Stardust | Starbeamrainbowlabs

Compilers 101: Build your own flex + bison compiler in a few easy(?) steps

So you want to build your own compiler? Great! Don't know where to start? This guide should help! At University, we're building our own compiler for a custom programming language invented by our lecturer with a pair of GNU tools by the name of flex and bison - which I've blogged about before. Since that post, I've learnt a ton about how the whole process works, so I thought I'd write up a more coherent blog post on the subject :P

A diagram explaining the process of building a compiler. Explained below.

Stage 1: Planning

The whole process starts with railroad diagrams (also known as flowcharts) of the language you want to write a compiler for. Having an accurate set of railroad diagrams is essential to understanding precisely how the language is put together, which is rather useful for the next step.

Converting the railroad diagrams into plain BNF (Backus Naur Form). Unfortunately, bison doesn't support EBNF-like notation at the current time, so only plain-old BNF will do.

Stage 2: Lexing

With your railroad diagrams converted into BNF, you can start writing code! The first chunk of code that needs writing is the lexer. Lexing is what flex is good at - and involves converting the input source code into lexemes - discrete sequences of characters that match a particular pattern and can be assigned a particular category name, turning it into a token. Perhaps an example would help. Consider the following:

void do_awesome_stuff(int a, string b) {
    /* Code here */
}

The above can be turned into a sequence of tokens, not unlike the following (ignoring whitespace tokens, of course):

TYPE: void
IDENTIFIER: do_awesome_stuff
OPEN_BRACKET: (
TYPE: int
IDENTIFIER: a,
COMMA: ,
TYPE: string
IDENTIFIER: b
CLOSE_BRACKET: )
OPEN_BRACE: {
COMMENT: /* Code here */*
CLOSE_BRACE: }

See? We can identify 8 token types in the source string: TYPE, IDENTIFIER, COMMA, OPEN_BRACKET, CLOSE_BRACKET, OPEN_BRACE, COMMENT, and CLOSE_BRACE. These types and the rules to match them can be found by analysing a combination of the railroad diagrams and the BNF you created earlier.

Stage 3: Parser the first

With a lexer in hand, we can now look at writing the parser. This is done in two stages. The parser itself, and upgrading said parser to generate a parse tree.

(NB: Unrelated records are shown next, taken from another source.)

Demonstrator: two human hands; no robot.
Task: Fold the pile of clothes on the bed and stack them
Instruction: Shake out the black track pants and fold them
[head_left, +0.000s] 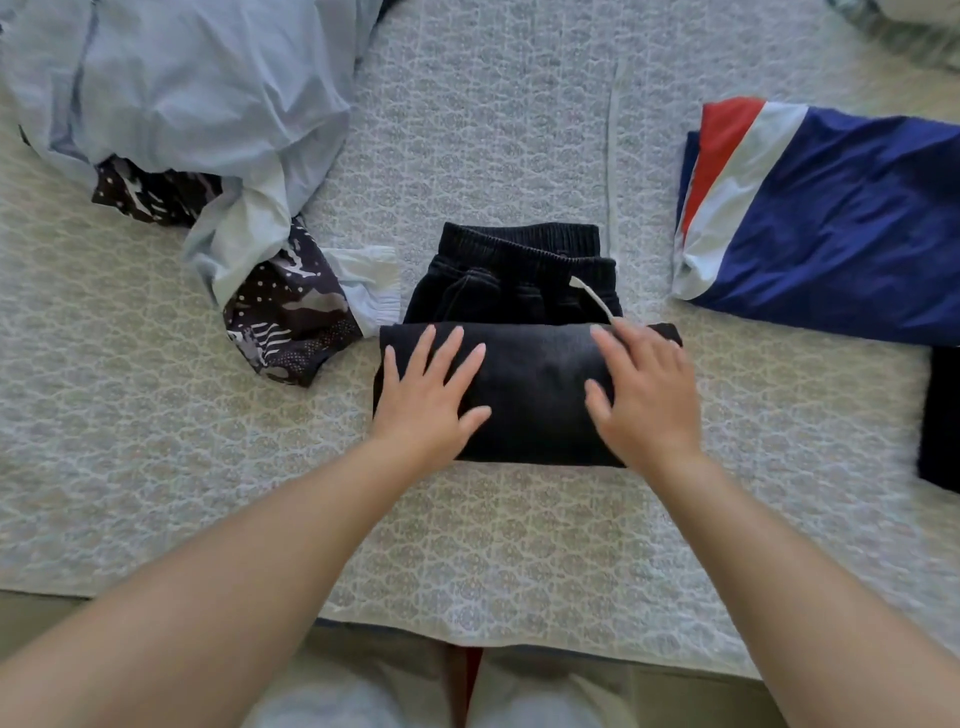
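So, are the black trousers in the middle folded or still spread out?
Folded. The black trousers have their lower part doubled over, below the waistband, and the left hand and right hand press flat on it.

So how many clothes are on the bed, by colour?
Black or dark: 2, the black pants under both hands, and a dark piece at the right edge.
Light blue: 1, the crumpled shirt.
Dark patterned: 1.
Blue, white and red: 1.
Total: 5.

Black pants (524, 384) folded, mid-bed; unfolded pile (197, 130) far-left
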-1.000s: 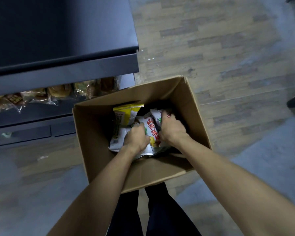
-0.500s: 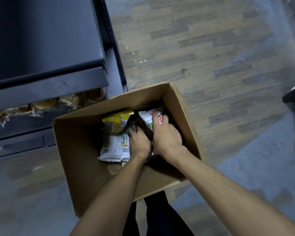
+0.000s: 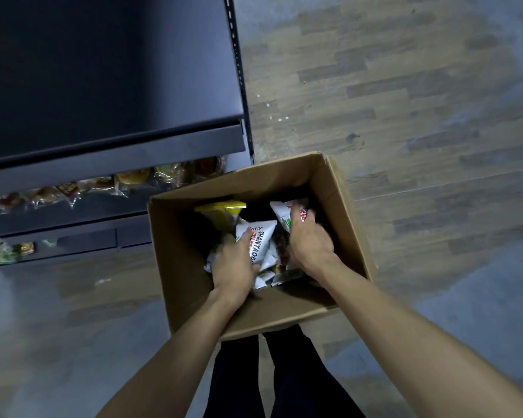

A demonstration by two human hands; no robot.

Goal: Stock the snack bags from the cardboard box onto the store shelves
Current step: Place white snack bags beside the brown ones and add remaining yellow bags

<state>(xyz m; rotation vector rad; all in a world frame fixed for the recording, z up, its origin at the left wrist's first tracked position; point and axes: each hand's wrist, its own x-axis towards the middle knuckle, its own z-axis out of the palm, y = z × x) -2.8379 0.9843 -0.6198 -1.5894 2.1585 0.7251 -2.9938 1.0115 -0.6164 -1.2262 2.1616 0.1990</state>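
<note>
An open cardboard box (image 3: 187, 260) stands on the floor in front of my legs, with several snack bags inside. My left hand (image 3: 233, 267) grips a white bag with black and red lettering (image 3: 258, 242) in the middle of the box. My right hand (image 3: 310, 245) holds another white bag with red print (image 3: 284, 214) toward the box's far right corner. A yellow-topped bag (image 3: 221, 211) stands upright at the far side. More white bags (image 3: 269, 273) lie underneath, partly hidden by my hands.
A dark metal shelf unit (image 3: 112, 140) stands at the left, right beside the box. Its lower shelves hold clear-wrapped pastries (image 3: 130, 179) and a few more packets (image 3: 3, 253). Wood-pattern floor (image 3: 405, 116) stretches to the right.
Both hands have spread a little apart inside the box. My left hand now grips a white lettered bag that has come up into view. The camera has shifted, so the box appears further right.
</note>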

Let's talk about the parser first. The parser can be largely created simply by running a few regular-expression find and replace rules on your BNF, actually. From there, it's just a case of adding the header and the footer to complete the document.

Let's take a look at some example BNF:

<instructions> ::= START <lines> END

<lines> ::= <lines> <line>
    | <line>

<line> ::= <command>

<command> ::= <cmd_name> <number>

<cmd_name> ::= FD
    | BK
    | LT
    | RT

<number> ::= <number> <digit>
    | <digit>

<digit> ::= 0 | 1 | 2 | 3 | 4 | 5 | 6 | 7 | 8 | 9

The above matches something like the following:

START
FD 100
RT 180
FD 125
LT 90
BK 50
END

Very interesting (a virtual cookie is available for anyone who gets the reference as to what this grammar represents!). Let's look at converting that into something bison can understand:

instructions : START lines END
    ;

lines : lines line
    | line
    ;

line : command
    ;

command : cmd_name number
    ;

cmd_name : FD
    | BK
    | LT
    | RT
    ;

number : number digit
    | digit
    ;

digit : 0 | 1 | 2 | 3 | 4 | 5 | 6 | 7 | 8 | 9

That's looking much better already! Simply by using the regular expression substitutions:

<([a-z_]+)> -> $1
::= -> :
\n\n -> \n\t;\n\n

....we can get most of the way there to something that bison can understand. Next, we need to refactor it a bit to tell it which tokens are coming from the lexer (which I'll leave up to you to write as an exercise), so it doesn't get them confused with the rules - which are defined in the BNF(-like) rules.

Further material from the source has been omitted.